The mechanical zero reset system of the lever meter 40 is composed of a spring 414, two zero-position levers 415, and a shift post 416. At the zero position, the cross spring is clamped on the four-round post 416, and it is also pressed against the two gear levers 415 at the same time. The gear lever balances the restoring force of the spring and maintains the zero position, as shown in FIG. 4B. When the turntable 414 is turned in any direction, the plunger deviates from the zero position. One end of the spring 414 leaves the plunger 416, and the other end is away from the gear lever 415, and a resetting force is generated.

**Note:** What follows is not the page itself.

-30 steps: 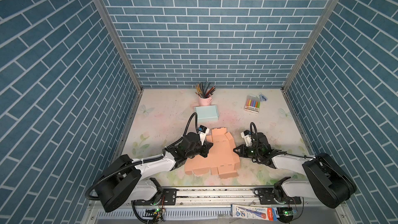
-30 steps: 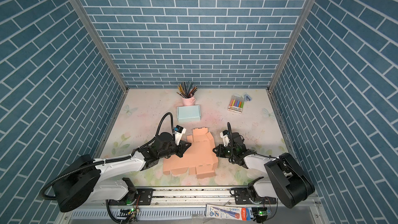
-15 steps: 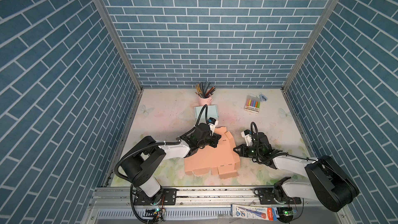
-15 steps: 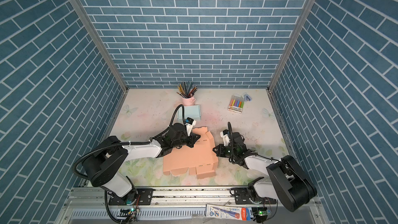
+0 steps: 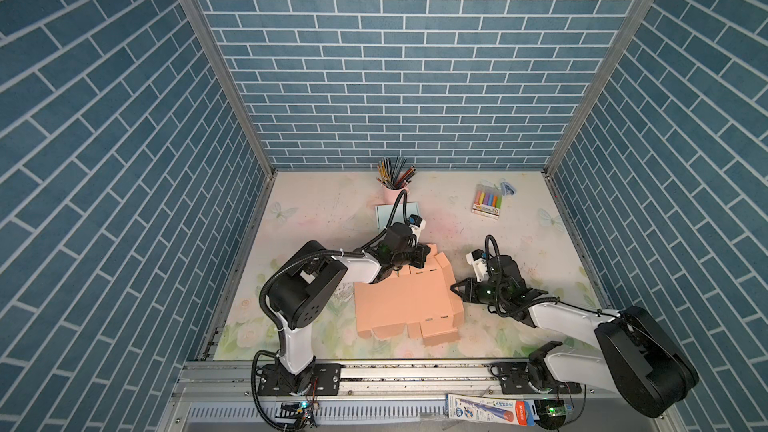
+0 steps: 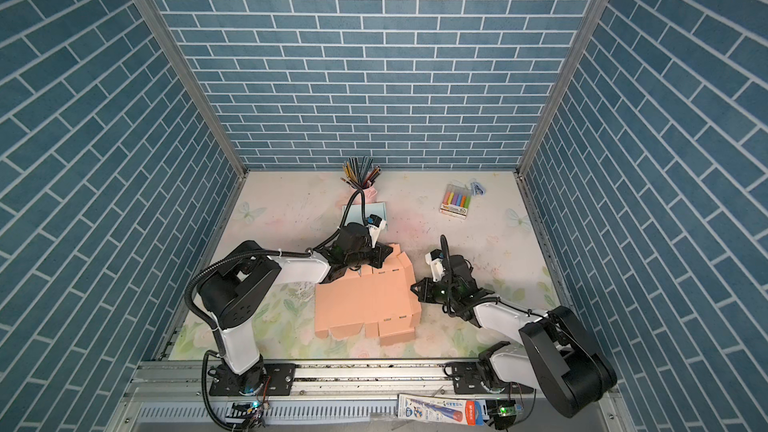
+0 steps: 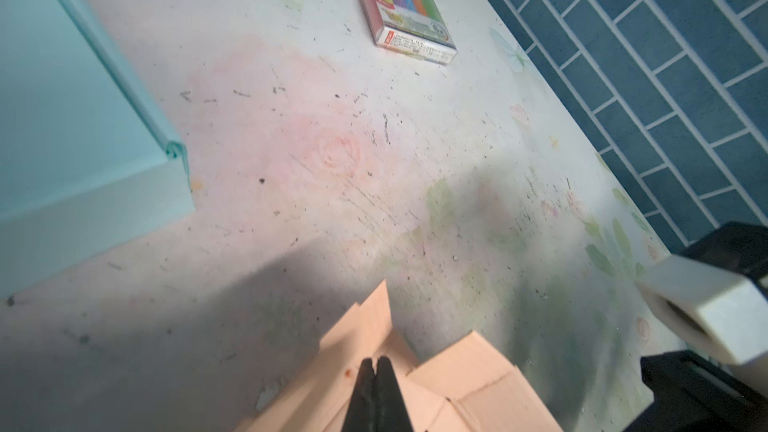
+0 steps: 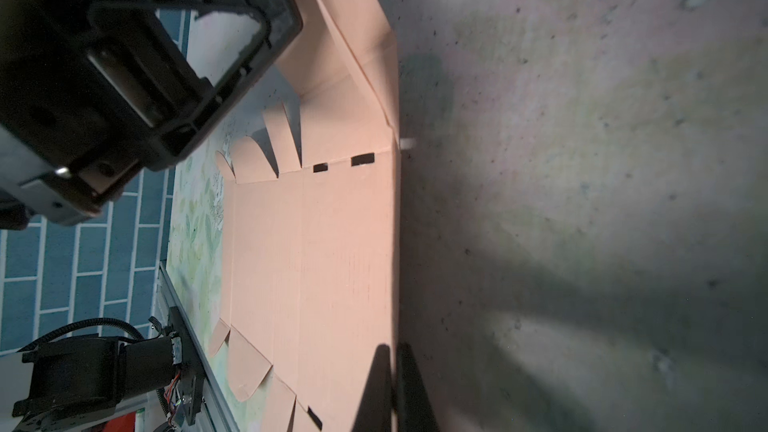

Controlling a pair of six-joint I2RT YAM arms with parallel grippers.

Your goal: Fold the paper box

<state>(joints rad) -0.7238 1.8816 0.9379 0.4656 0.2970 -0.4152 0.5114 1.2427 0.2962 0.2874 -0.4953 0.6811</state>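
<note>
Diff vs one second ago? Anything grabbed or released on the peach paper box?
The left gripper swept from the left edge of the flat peach paper box rightward to its far flaps, arm swinging up and round; jaws shut throughout, nothing visibly taken or released. The right gripper stayed shut at the box's right edge. Box, pink pencil cup, mint-green flat box and marker pack unmoved.

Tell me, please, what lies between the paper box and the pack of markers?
Only bare, scuffed table mat lies between the paper box and the pack of markers; the left wrist view shows it best, and both top views agree.
</note>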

The internal structure of the lever meter 50 according to the fourth preferred embodiment of the present invention is shown in FIG. 5A. The digital display screen 517 in this embodiment is perpendicular to the rotation plane of the lever, as shown in FIG. 5D. The lever system is composed of a rotating shaft 505 and a probe lever 501 and a fork lever 506 installed on both sides of the rotating shaft 505. The rotating shaft 505 has a pair of tapered shaft tips and a pair of ball bearings 504. The bearings 504 are fastened to the base 507 with threads and fastening nuts 503. The screwing depth adjustment of the screw installation can make the shaft tips and The ball bearing realizes a clearance-free fit to ensure that the position of the rotation axis A-A line relative to the base 507 does not change when the shaft 505 rotates. The probe lever 501 is also mounted on the rotating shaft 505 with a thread, and an adjustable-length sleeve 502 is sleeved on the mounting thread of the 501 to finely adjust the distance Lo.

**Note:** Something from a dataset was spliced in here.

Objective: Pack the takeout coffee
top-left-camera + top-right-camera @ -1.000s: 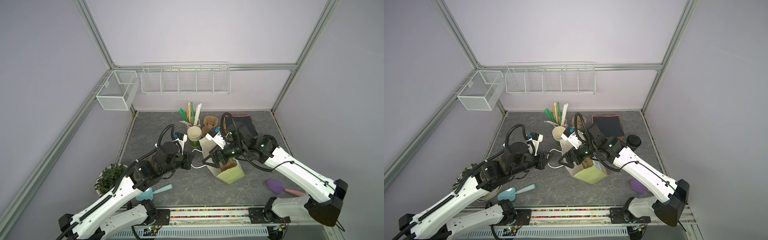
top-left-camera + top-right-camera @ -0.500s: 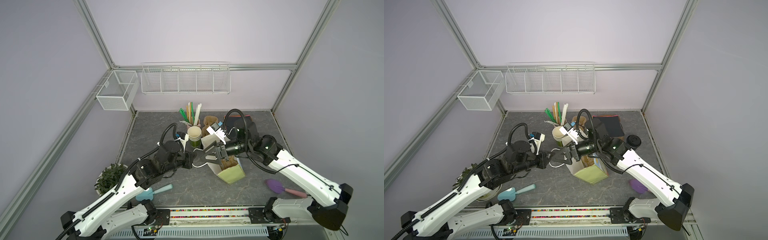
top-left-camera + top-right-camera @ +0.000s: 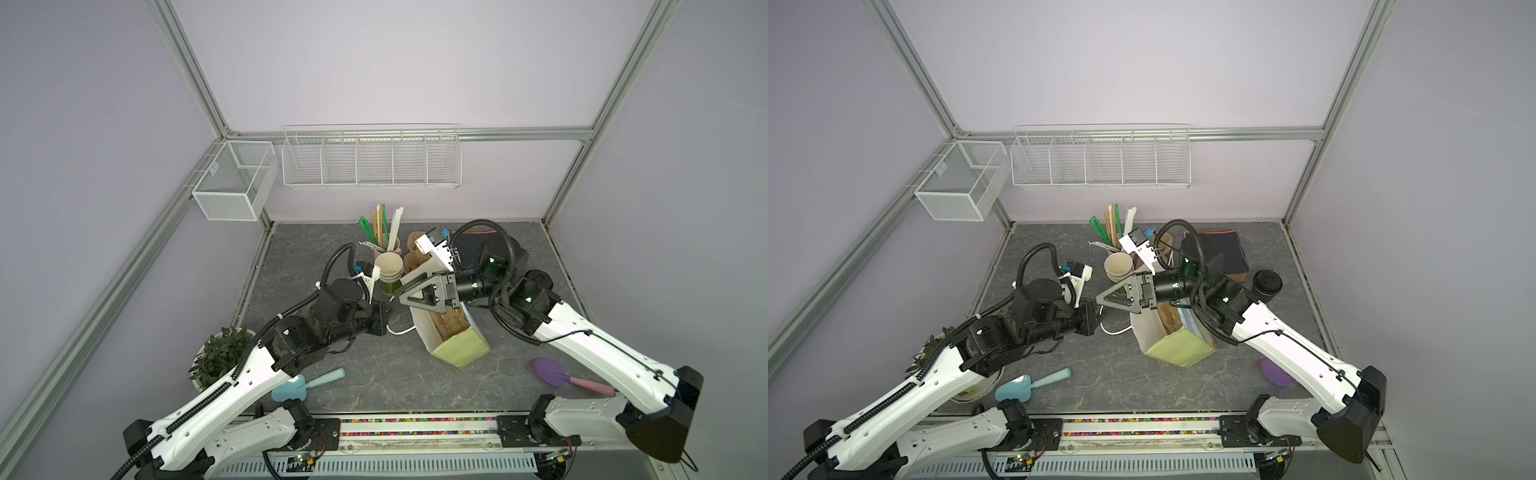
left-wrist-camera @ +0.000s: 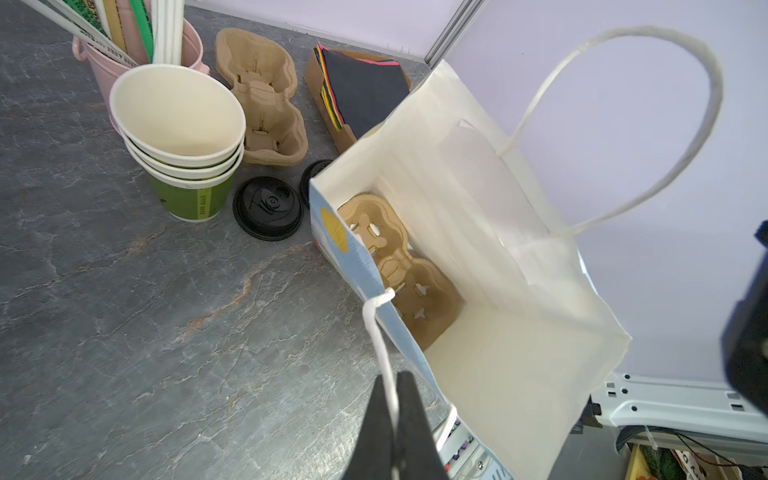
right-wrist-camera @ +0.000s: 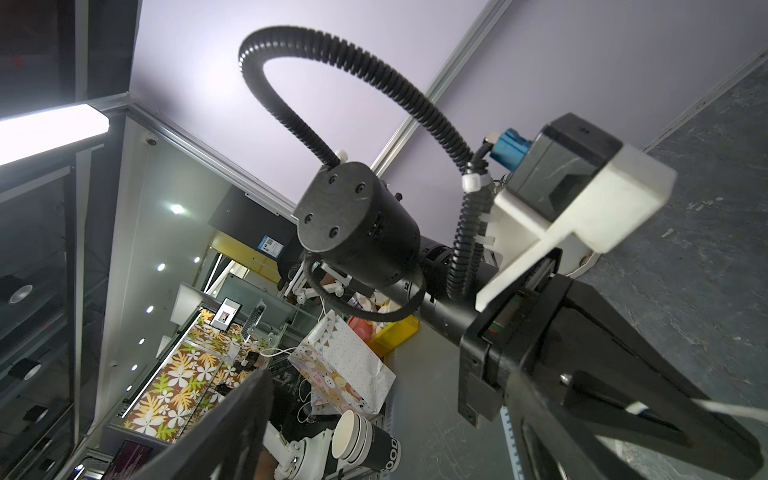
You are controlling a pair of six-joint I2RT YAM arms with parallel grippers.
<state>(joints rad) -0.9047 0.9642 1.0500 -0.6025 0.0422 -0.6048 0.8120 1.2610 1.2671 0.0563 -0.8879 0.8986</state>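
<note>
1. Lifted out of the white paper bag (image 4: pixel 478 208) since a second ago, the right gripper (image 3: pixel 1102 300) now hangs just above its mouth, jaws wide and empty.
2. Just beyond its fingertips, the left gripper (image 4: pixel 392 415) is pinched tight on the bag's white cord handle (image 4: pixel 380 332).
3. Inside the bag lies a brown pulp cup carrier (image 4: pixel 399 266), nothing in it.
4. Behind the right gripper's wrist, well apart from both grippers, stands the takeout coffee (image 3: pixel 1266 284), a green paper cup with a black lid.
5. Bag and carrier look ready; fetching and seating the cup remain.
</note>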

One end of the shaft 513 is provided with an umbrella cap 523, and the other end is fixed to a support frame 509 through a thread, and the support frame 509 is mounted on the base 507 so that the axis line B-B is parallel to the axis line A-A. In particular, the upper and lower surfaces of the center hole portion of the moving grid turntable 512 of the sensor 50 are recessed to form recessed portions 521 and 522. The recessed part 521 and the umbrella cap 523 are fitted into balls to become a pair of ball bearings; the recessed part 522 is fitted to the support frame 509 and fitted with balls to form a ball bearing, so the turntable 512 can rotate around the shaft 513. By adjusting the screw-in depth, the ball bearing and the shaft can achieve a clearance-free fit, so that when the turntable 512 rotates, the rotation axis B-B line is fixed to the support frame 509. The moving grid 519 is installed on the turntable 512, and the vertical grid line B-B is installed on the moving grid surface. The graphic center of the moving grid 519 is on the B-B axis. The fixed grid 520 is fixed on the shaft 513, and the axis B-B is vertical. It is located at the fixed grid 520 and passes through the center of the figure of the fixed grid. This ensures that the moving grid and the fixed grid are parallel and concentric, and then a small gap maintained face to face becomes a capacitive grid sensor.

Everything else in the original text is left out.